A group of 36 billionaires, millionaires and business leaders has signed a proposal to reduce the current exemption and increase the estate tax, stating that it's "morally and economically" the right thing to do.
The group is called United for a Fair Economy and counts among its members Berkshire Hathaway CEO Warren Buffett and Vanguard Group Inc. founder John Bogle. It is proposing a tax of 45 percent on estates valued at more than $2 million per individual. Currently, the estate tax is 35 percent on estates above $5.12 million per individual. Unless Congress acts, the exemption will drop to $1 million and the tax on estates above that will rise up to 55 percent.
It's likely that, with or without the support of the superwealthy, the estate tax will increase sometime next year. But with effective planning and various trusts that reduce the size of an estate, their wealth is already pretty well-protected from taxes. It's the less wealthy -- those with $1 million to $5 million -- who could be on the hook for higher taxes.
Rosanne Duane, a Jupiter, Fla., estate planning attorney, says that although $5 million seems like a lot, if you take into account all the assets that make up an estate, including real estate, it's not a huge amount. In light of the uncertain economic environment, most of the millionaires in this group can't afford to give away too much now to reduce their estate in anticipation of higher taxes next year, she adds.
Still, there are some quick and easy actions you can take to comfortably reduce the size of your taxable estate in the few weeks remaining before the end of the year.

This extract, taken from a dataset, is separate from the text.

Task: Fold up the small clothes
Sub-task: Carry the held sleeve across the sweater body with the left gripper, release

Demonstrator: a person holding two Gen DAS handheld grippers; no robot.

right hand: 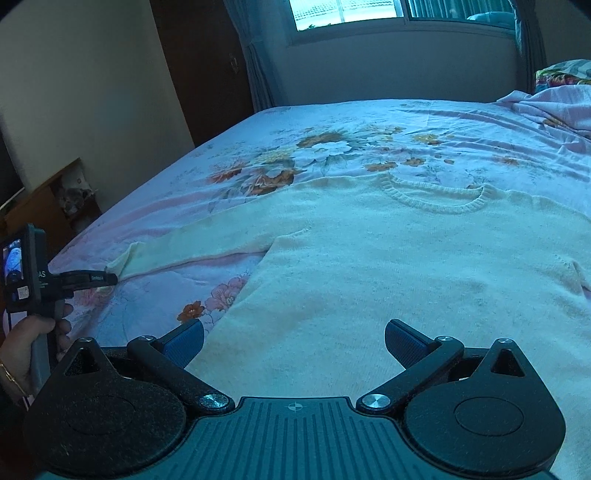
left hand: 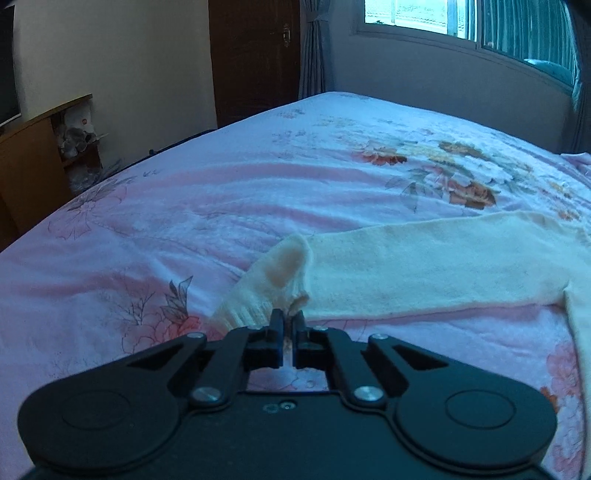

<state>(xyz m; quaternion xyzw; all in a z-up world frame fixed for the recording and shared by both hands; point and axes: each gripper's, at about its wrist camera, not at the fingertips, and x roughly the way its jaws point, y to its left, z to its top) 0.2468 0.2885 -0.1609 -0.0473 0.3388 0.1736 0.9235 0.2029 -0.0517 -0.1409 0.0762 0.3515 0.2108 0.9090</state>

Currently, individuals are allowed to make gifts of up to $13,000 per person to as many people as they want, free of gift tax. Married couples can give away $26,000. Gifting during life instead of at death means that donors are able to see the positive effects of their gifts and, at the same time, reduce the size of their taxable estate. They can also easily control the amount of money they are comfortable parting with, Duane says.
Another relatively simple way to move even more money out of your estate and leverage the annual gift tax exclusion is to front-load a college 529 plan for children or grandchildren, Duane says. Individuals or couples can give five years' worth of the exclusion amount in the first year, meaning an individual can fund a 529 with $65,000 the first year, or a couple can contribute $130,000.
Finally, Duane says, a tax-free donation to the charity of your choice, perhaps using low-basis stock to also remove the potential appreciation from your estate, is a good move that can be accomplished quickly.